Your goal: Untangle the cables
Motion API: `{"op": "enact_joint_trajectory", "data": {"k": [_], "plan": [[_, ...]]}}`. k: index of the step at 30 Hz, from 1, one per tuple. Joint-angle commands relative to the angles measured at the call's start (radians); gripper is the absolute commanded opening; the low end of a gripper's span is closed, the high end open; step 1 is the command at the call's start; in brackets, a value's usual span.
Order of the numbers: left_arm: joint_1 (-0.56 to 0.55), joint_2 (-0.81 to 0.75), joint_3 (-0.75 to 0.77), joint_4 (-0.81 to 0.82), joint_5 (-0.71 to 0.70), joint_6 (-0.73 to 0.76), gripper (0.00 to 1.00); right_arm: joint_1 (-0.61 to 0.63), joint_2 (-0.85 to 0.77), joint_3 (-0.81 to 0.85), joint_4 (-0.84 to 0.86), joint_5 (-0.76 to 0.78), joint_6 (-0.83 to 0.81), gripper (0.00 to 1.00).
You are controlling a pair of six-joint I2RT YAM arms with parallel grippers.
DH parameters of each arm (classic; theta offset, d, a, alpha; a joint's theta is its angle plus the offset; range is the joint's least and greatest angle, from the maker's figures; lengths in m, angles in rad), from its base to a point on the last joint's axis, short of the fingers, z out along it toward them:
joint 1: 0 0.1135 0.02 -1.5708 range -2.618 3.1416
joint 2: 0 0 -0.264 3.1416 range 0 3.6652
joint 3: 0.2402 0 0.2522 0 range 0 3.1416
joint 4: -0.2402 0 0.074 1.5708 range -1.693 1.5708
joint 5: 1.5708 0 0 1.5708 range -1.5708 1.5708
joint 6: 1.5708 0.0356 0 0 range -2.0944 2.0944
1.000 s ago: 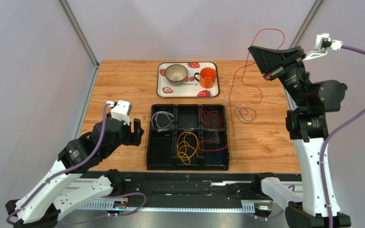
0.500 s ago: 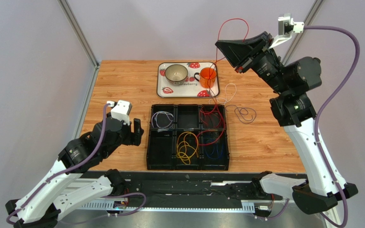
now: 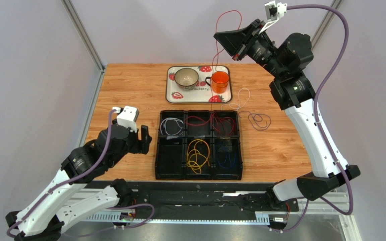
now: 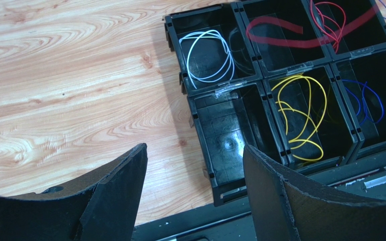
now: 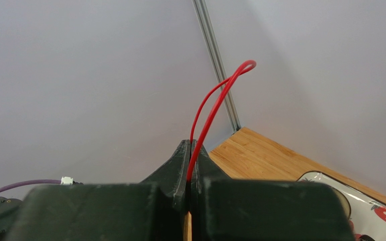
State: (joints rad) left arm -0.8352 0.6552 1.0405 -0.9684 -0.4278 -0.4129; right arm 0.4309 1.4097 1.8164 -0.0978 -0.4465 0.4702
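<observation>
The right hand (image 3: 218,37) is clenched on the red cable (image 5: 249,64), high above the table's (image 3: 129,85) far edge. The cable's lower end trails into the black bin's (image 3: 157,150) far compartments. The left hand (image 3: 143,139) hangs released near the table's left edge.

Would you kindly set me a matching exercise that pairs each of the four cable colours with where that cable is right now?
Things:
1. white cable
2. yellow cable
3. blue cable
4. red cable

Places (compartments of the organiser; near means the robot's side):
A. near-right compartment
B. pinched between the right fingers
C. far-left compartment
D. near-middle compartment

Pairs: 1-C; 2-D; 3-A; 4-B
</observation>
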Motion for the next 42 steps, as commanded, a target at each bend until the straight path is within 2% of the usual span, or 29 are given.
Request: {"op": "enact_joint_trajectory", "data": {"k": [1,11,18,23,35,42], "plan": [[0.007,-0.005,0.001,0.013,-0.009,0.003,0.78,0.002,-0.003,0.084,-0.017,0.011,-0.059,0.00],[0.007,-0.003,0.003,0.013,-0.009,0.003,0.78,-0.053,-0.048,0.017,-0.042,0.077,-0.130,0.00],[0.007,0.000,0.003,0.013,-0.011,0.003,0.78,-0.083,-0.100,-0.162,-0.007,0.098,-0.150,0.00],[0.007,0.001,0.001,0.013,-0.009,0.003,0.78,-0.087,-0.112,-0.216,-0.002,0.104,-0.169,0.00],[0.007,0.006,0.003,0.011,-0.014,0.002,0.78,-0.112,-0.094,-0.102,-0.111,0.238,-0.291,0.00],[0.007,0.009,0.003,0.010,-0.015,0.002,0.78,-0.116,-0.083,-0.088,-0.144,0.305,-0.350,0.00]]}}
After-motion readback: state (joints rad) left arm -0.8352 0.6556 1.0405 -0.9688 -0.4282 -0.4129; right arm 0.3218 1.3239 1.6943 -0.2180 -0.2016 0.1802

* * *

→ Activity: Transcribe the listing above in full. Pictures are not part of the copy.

→ Output:
Your goal: Untangle the cables
Motion API: `{"op": "enact_joint_trajectory", "data": {"k": [_], "plan": [[_, ...]]}}`. k: index of the step at 30 Hz, from 1, one per tuple. Joint-angle commands relative to the angles measured at the call's start (radians); gripper is the absolute commanded opening; the low end of a gripper's span is closed, the high end open; step 1 is the command at the call's start; in brackets, a value's usual span.
Order of the numbers: left_arm: joint_1 (-0.56 to 0.55), joint_2 (-0.81 to 0.75), joint_3 (-0.75 to 0.77), joint_4 (-0.81 to 0.82), joint_5 (-0.71 to 0.70), joint_6 (-0.73 to 0.76), gripper (0.00 to 1.00); right_arm: joint_1 (-0.61 to 0.63), joint_2 (-0.85 to 0.77), joint_3 (-0.81 to 0.85), joint_4 (-0.84 to 0.86), joint_5 (-0.76 to 0.78), joint_6 (-0.83 to 0.81), gripper (0.00 to 1.00).
You are controlling a pair of six-joint I2RT YAM arms with parallel grippers.
DH parameters of each arm (classic; theta offset, d, a, alpha; a joint's theta is its angle plus the offset; range is the joint's least and greatest angle, from the maker's figures; lengths in m, angles in rad), from its base to a point on the last joint's axis, short of the fingers, z out along it toward them:
joint 1: 0 0.1135 0.02 -1.5708 range -2.618 3.1416
joint 2: 0 0 -0.264 3.1416 range 0 3.6652
joint 3: 0.2402 0 0.2522 0 range 0 3.1416
joint 4: -0.2402 0 0.074 1.5708 range -1.693 1.5708
joint 5: 1.5708 0 0 1.5708 range -1.5708 1.5708
joint 6: 1.5708 0.0356 0 0 range -2.0944 2.0944
1.000 s ago: 
0.500 s ago: 
now: 
now: 
now: 
State: (joints rad) left arm -0.8352 0.6552 1.0405 -0.9684 -0.4278 -0.4129; right arm 0.4309 1.4097 1.8164 -0.0978 -0.4465 0.4702
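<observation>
The right hand (image 3: 218,37) is clenched on the red cable (image 5: 249,64), high above the table's (image 3: 129,85) far edge. The cable's lower end trails into the black bin's (image 3: 157,150) far compartments. The left hand (image 3: 143,139) hangs released near the table's left edge.

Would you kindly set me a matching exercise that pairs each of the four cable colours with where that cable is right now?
Things:
1. white cable
2. yellow cable
3. blue cable
4. red cable

Places (compartments of the organiser; near means the robot's side):
A. near-right compartment
B. pinched between the right fingers
C. far-left compartment
D. near-middle compartment

Pairs: 1-C; 2-D; 3-A; 4-B
</observation>
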Motion for the next 42 steps, as commanded, a target at each bend until the straight path is within 2% of the usual span, or 29 are given.
Request: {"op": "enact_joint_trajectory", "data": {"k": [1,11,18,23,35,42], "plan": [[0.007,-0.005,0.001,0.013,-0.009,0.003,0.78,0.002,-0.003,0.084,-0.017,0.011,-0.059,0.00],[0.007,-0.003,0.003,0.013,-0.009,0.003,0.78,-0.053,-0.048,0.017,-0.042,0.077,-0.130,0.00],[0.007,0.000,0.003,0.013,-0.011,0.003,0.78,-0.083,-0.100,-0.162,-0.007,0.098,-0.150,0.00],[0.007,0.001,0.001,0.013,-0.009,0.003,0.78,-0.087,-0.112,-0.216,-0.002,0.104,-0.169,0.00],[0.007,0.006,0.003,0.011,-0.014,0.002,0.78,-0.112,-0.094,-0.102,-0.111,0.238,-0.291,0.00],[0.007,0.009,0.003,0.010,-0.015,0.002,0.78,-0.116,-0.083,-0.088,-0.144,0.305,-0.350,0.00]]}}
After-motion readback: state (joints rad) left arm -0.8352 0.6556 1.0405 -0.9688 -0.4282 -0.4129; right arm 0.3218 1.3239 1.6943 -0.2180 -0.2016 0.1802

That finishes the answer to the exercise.